Wasn't "bey" getting her fat ass jizzed on in yesterday's episode?
That's classy and empowering, right?

Rollo said...

People may remember the stupid Times Lierary Supplement questionnaire. When they got tired of asking writers if they preferred Proust or Joyce, they asked them if they preferred Bob Dylan or Beyonce. I can't understand why anybody would say "Beyonce" ... when everybody knows the real answer is "neither."

Birches said...

I also don't love her songs, but a lot of them are absolute chart toppers. She must be insanely rich. Might even rival Jay Z money.

Zach said...

Regarding the question of how you end up with 24 writers on one song, there was a very good article in The New Yorker a few years back:

https://www.newyorker.com/magazine/2012/03/26/the-song-machine

Long story short: different people write the base line, various melodic hooks, contribute to the lyrics, etc. The songs themselves get written at "writer camps," frequently before the artist herself gets involved in the process. You get a lot of people at the camp, everybody contributes something... voila! 24 authors.

narciso said...

The original was cancelled after three picard and discovery have not yet been cancelled because reasons

Fred Drinkwater said...

24 writers credited because of sampling. Huh. Why aren't the IP lawyers credited? They did the most work on the new song, after all.

Josephbleau said...

"I draw drama to me — it's the Jew in me."

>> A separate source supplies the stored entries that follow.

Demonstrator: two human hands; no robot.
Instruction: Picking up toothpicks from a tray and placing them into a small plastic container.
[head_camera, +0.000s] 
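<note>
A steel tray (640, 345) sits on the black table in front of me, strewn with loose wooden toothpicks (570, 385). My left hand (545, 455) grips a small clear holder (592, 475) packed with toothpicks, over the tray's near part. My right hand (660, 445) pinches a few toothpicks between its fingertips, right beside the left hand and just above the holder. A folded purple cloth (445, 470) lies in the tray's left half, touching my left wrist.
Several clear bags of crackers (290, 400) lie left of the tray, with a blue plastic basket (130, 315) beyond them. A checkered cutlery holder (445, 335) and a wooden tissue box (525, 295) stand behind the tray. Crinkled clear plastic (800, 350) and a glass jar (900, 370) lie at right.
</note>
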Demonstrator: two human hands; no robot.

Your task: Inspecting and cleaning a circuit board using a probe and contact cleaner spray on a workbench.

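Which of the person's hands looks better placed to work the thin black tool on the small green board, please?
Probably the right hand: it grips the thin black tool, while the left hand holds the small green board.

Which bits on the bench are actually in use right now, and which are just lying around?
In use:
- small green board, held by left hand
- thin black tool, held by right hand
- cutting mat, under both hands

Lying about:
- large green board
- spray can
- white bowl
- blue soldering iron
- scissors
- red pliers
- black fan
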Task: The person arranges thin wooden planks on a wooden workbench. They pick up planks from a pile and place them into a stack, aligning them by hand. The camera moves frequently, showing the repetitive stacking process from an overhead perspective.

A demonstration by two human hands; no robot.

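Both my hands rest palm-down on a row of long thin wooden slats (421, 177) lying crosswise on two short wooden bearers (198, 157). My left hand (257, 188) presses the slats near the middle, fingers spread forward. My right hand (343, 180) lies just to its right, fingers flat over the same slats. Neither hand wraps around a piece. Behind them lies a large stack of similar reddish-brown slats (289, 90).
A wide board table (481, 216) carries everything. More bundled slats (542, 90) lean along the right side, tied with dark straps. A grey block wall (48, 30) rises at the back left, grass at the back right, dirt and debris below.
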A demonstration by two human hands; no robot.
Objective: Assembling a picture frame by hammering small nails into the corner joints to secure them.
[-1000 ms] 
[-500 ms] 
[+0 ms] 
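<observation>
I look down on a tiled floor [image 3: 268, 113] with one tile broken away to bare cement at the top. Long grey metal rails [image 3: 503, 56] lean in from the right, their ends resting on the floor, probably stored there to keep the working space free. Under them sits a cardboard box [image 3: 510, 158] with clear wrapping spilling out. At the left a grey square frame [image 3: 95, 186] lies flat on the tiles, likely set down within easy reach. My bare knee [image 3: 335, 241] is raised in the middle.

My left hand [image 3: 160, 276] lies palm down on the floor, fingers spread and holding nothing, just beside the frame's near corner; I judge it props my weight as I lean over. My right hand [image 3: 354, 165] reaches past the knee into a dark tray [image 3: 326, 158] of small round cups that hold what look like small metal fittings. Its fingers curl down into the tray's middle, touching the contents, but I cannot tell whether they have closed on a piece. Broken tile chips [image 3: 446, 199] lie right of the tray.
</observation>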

This statement is nonsense. It is impossible for separate genetic tribes to have different characteristics than any other tribe. They are all the same. Jews act no differently than any other group. The great Lewontin told us his unrefutable scientific truth that there is more variation within a group than between groups. So two Jews are certainly more different than a Jew and a Black person.

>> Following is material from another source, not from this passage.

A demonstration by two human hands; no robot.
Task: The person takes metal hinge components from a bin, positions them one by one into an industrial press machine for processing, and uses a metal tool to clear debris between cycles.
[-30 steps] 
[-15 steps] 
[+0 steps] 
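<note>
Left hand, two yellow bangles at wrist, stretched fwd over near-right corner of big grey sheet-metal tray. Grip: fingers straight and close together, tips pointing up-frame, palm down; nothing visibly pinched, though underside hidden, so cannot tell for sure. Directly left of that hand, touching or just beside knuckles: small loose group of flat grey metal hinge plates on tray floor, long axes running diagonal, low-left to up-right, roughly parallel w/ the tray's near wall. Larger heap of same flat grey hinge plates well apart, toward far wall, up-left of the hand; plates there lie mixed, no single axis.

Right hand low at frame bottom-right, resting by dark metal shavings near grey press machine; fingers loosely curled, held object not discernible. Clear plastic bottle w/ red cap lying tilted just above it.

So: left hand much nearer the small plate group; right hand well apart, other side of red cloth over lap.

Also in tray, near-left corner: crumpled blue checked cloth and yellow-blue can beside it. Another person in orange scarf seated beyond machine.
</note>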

Jews are no more prevalent in banking, law and universities than any other group.

Blair said...

She's written a lot of songs, but never really knocked it out of the park with any of them. There's a couple that I like, but she's, at her best, bargain brand Jim Steinman.

There's also just no emotional center to most of her songs. They're vicarious, autistic word-jumble tosses at the wall in the hope that they will stick to real life experiences of the listener. They're what you'd expect if you asked a nun to write love songs. Harsh analysis I know. She can cry all the way to the bank about it, I am sure.